Damit scheitert er nun grandios. Das Kantonsgericht hält klipp und klar fest, dass sämtliche Handlungen der Strafbehörden – nach heutiger Beurteilung – von «Anbeginn obsolet» gewesen seien. Die Auferlegung der Kosten an eine Beschuldigte falle ausser Betracht, wenn die «Behörden aus Übereifer, aufgrund unrichtiger Beurteilung der Rechtslage oder vorschnell eine Strafuntersuchung eingeleitet haben». Was vorliegend der Fall war.

«Letztlich ärgert mich das fast am meisten: Dass so viel Steuergeld eingesetzt werden musste, weil Jørgen Bodum an mir ein Exempel statuieren wollte.»

Journalistin Jana Avanzini

Eher hätte umgekehrt ein Schuh draus werden können. Bei Antragsdelikten – also in Fällen, in denen die Behörden nicht von sich aus aktiv werden – können die Verfahrenskosten an den Privatkläger überwälzt werden. Dieser soll «grundsätzlich das volle Kostenrisiko tragen», wie es im Urteil heisst.

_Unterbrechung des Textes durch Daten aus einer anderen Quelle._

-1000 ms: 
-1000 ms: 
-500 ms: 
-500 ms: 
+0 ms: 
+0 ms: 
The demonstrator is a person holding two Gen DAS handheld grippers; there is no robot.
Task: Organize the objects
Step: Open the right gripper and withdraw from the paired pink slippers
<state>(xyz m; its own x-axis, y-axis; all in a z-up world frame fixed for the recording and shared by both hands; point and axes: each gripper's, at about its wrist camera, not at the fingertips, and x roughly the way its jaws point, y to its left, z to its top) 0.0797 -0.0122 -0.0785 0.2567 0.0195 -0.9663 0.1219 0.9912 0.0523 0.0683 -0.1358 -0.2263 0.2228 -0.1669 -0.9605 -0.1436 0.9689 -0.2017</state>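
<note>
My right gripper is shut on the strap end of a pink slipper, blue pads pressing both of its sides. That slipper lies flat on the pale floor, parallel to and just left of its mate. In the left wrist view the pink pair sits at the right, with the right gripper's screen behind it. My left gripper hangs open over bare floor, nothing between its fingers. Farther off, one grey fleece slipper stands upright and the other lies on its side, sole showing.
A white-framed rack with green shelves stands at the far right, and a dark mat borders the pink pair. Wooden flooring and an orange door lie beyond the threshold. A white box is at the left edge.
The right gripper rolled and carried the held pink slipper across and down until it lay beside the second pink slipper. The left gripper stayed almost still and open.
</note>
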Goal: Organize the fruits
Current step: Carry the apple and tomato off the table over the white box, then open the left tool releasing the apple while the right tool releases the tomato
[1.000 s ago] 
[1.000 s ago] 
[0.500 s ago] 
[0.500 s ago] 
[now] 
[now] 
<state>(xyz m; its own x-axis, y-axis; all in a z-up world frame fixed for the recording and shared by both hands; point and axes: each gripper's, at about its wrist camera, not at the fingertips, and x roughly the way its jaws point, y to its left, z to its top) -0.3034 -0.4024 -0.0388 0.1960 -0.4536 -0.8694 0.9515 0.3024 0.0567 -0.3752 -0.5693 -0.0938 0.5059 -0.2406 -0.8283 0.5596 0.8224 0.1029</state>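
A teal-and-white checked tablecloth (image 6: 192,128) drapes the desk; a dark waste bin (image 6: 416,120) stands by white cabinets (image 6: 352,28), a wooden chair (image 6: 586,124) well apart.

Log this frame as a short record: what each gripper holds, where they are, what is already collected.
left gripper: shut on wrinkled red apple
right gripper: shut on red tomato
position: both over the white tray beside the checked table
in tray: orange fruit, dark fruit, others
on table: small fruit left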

Allerdings lässt das Kantonsgericht im vorliegenden Entscheid durchaus Selbstkritik im Fall Gundula durchblicken. Immerhin hatten Staatsanwaltschaft, Bezirksgericht und Kantonsgericht die Journalistin zunächst für schuldig befunden. Die Kosten des Untersuchungs- und des erstinstanzlichen Verfahrens übernimmt deshalb der Staat.

15'000 Franken Steuergeld

Die Bodum-Firma muss jedoch die Kosten des Berufungsverfahrens zahlen. Und einen Drittel des nun vorliegenden Entscheids über die Kosten. Hinzu kommen die Anwaltskosten von Jana Avanzini, für die Bodum nach dem gleichen Schlüssel ebenfalls aufkommen muss.

Konkret musste der Staat über alle Instanzen gerechnet im Fall Gundula für rund 15'000 Franken Anwalts- und Gerichtskosten aufkommen. «Letztlich ärgert mich das fast am meisten: Dass so viel Steuergeld eingesetzt werden musste, weil Jørgen Bodum an mir ein Exempel statuieren wollte», sagt dazu Jana Avanzini gegenüber zentralplus.

Immenser Aufwand betrieben, um eine Verurteilung zu erreichen

Mit dem vorliegenden Urteil ist nun auch abschätzbar, dass die Privatklage Jørgen Bodum am Ende des Tages wohl zwischen 40’000 und 50'000 Franken kosten dürfte. Sein Anwalt bestreitet dies. Neben den Gerichts- und Parteientschädigungen schenken aber vor allem seine eigenen Anwaltskosten mit umfassenden Anträgen als Privatkläger ein.

Ob er auch die Kostenaufteilung an das Bundesgericht weiterziehen wird, konnte dessen Rechtsvertreter zum heutigen Zeitpunkt nicht sagen. «Es ist festzustellen, dass das Kantonsgericht nun immerhin und zu Recht einen Grossteil der Verfahrenskosten sowie der Anwaltskosten der Beschuldigten dem Kanton Luzern anlastet», sagt Reto Marbacher auf Anfrage.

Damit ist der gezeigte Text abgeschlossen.